Data below:
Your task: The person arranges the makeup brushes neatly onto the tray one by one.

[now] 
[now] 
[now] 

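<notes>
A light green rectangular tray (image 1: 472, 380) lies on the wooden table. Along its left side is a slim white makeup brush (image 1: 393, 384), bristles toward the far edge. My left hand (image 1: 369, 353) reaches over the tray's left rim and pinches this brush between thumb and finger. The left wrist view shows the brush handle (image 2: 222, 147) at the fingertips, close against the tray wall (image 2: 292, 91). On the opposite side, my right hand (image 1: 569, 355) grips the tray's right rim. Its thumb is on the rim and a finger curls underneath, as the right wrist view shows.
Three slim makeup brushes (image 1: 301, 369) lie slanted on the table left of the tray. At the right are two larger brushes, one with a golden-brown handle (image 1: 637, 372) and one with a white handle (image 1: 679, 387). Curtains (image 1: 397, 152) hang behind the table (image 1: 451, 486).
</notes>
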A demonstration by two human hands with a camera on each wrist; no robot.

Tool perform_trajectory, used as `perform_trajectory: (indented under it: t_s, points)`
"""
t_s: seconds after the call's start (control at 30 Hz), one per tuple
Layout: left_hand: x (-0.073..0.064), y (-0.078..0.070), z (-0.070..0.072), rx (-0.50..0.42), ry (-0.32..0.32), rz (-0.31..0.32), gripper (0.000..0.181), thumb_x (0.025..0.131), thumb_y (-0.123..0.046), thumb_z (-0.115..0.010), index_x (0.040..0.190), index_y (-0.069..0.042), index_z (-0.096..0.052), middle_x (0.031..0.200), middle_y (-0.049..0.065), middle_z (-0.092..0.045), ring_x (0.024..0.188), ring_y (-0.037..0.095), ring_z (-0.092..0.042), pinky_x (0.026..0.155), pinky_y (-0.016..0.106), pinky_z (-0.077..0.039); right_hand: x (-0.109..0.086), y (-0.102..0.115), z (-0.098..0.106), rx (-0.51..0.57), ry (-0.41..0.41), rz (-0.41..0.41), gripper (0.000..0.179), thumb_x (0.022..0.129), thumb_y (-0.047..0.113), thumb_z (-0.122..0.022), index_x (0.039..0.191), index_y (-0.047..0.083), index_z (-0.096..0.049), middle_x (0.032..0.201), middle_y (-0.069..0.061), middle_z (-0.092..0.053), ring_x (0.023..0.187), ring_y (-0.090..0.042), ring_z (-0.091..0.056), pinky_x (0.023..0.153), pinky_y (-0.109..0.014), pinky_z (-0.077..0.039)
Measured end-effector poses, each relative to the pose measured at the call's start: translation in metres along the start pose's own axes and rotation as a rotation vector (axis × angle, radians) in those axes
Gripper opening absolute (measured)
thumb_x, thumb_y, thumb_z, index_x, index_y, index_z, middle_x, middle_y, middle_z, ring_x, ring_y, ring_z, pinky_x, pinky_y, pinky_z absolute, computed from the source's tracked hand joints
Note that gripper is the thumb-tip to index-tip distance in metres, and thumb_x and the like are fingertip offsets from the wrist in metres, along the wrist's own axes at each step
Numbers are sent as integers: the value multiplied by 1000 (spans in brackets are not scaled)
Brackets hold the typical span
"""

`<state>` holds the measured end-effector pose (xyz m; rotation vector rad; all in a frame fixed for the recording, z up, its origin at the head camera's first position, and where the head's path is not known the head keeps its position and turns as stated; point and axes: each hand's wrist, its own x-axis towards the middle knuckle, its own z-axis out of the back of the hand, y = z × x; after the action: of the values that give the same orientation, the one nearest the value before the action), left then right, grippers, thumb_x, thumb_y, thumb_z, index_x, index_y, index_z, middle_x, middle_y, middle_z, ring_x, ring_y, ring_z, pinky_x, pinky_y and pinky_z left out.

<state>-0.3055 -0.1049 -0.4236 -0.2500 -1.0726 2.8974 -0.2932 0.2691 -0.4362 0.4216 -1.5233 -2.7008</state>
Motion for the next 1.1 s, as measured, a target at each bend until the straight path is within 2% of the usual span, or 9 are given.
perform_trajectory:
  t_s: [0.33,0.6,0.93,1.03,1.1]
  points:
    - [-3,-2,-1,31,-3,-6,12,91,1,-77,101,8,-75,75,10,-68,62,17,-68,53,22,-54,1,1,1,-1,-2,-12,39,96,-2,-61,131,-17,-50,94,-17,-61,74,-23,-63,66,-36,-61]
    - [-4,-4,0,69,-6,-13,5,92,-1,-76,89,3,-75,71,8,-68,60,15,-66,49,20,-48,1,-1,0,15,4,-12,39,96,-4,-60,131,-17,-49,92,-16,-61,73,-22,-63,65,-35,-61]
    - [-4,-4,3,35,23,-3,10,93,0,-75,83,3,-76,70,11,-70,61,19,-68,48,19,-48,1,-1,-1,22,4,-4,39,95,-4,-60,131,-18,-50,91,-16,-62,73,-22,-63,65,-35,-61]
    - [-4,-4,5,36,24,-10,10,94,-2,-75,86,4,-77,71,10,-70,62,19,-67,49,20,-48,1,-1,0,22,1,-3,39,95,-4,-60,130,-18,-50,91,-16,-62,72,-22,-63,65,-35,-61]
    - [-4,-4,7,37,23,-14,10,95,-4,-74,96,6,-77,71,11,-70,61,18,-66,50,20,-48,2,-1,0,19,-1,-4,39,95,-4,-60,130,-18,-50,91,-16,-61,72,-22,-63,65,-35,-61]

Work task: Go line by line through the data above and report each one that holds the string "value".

Solution:
Numbers are sent as integers: the value multiplied by 1000 (spans in brackets are not scaled)
`<state>` holds the measured end-effector pose (xyz m; rotation vector rad; all in a frame fixed for the recording, z up, its origin at the head camera's first position, and where the head's path is not known the head keeps its position and turns as stated; point and axes: each hand's wrist, its own x-axis towards the middle knuckle, its own z-axis out of the back of the hand, y = z × x; after the action: of the values that give the same orientation, the one nearest the value before the action), left then right, grippers, thumb_x, thumb_y, thumb_z, index_x, index_y, index_z, middle_x, middle_y, middle_z, ring_x, ring_y, ring_z, pinky_x, pinky_y and pinky_z left out.

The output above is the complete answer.